Work item: Scan the material below for every line with the string "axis", and copy those lines.

Information provided:
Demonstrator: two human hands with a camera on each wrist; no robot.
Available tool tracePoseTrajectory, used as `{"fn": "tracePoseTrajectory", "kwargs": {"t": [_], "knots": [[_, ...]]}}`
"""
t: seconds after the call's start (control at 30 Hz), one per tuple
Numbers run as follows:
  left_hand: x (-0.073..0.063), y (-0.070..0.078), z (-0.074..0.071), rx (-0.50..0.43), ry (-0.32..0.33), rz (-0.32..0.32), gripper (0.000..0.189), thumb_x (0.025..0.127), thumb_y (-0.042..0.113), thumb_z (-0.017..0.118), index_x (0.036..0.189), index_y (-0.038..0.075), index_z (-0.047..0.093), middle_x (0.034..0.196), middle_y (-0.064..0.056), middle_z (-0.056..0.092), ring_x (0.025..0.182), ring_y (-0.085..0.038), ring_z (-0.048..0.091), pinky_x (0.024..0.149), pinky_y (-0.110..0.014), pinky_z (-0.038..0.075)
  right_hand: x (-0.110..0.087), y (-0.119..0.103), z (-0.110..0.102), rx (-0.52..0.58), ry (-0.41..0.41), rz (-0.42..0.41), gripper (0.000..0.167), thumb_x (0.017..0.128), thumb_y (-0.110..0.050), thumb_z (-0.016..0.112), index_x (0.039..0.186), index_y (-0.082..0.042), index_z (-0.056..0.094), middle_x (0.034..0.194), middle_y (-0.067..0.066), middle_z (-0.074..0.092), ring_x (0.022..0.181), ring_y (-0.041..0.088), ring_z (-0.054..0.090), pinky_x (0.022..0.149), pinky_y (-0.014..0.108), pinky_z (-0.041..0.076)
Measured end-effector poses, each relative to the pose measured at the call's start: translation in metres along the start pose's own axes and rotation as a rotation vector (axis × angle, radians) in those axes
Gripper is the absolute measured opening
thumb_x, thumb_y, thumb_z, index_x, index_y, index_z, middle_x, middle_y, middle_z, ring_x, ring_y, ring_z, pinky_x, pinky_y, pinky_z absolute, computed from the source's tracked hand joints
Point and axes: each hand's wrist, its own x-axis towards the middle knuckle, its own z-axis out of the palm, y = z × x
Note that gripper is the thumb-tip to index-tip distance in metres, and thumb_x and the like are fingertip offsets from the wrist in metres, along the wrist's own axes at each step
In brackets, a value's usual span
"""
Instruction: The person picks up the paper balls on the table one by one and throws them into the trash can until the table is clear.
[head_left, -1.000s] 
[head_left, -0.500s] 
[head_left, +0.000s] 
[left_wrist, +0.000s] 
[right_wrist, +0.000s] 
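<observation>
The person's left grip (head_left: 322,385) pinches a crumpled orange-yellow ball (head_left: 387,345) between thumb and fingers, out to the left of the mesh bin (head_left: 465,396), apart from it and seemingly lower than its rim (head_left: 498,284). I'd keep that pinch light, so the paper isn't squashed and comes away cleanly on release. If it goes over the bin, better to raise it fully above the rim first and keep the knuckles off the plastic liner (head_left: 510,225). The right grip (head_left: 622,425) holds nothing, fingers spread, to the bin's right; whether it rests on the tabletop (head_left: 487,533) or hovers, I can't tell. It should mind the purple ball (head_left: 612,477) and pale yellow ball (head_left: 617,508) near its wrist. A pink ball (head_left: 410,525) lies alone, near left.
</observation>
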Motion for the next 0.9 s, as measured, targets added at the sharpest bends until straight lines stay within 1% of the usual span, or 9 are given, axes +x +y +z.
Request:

Answer to the exercise:
Measured end-effector poses, each relative to the pose measured at the call's start: translation in metres along the start pose's own axes and rotation as a rotation vector (axis × angle, radians) in those axes
Point and axes: each hand's wrist, its own x-axis towards the middle knuckle, its own z-axis out of the palm, y = z × x

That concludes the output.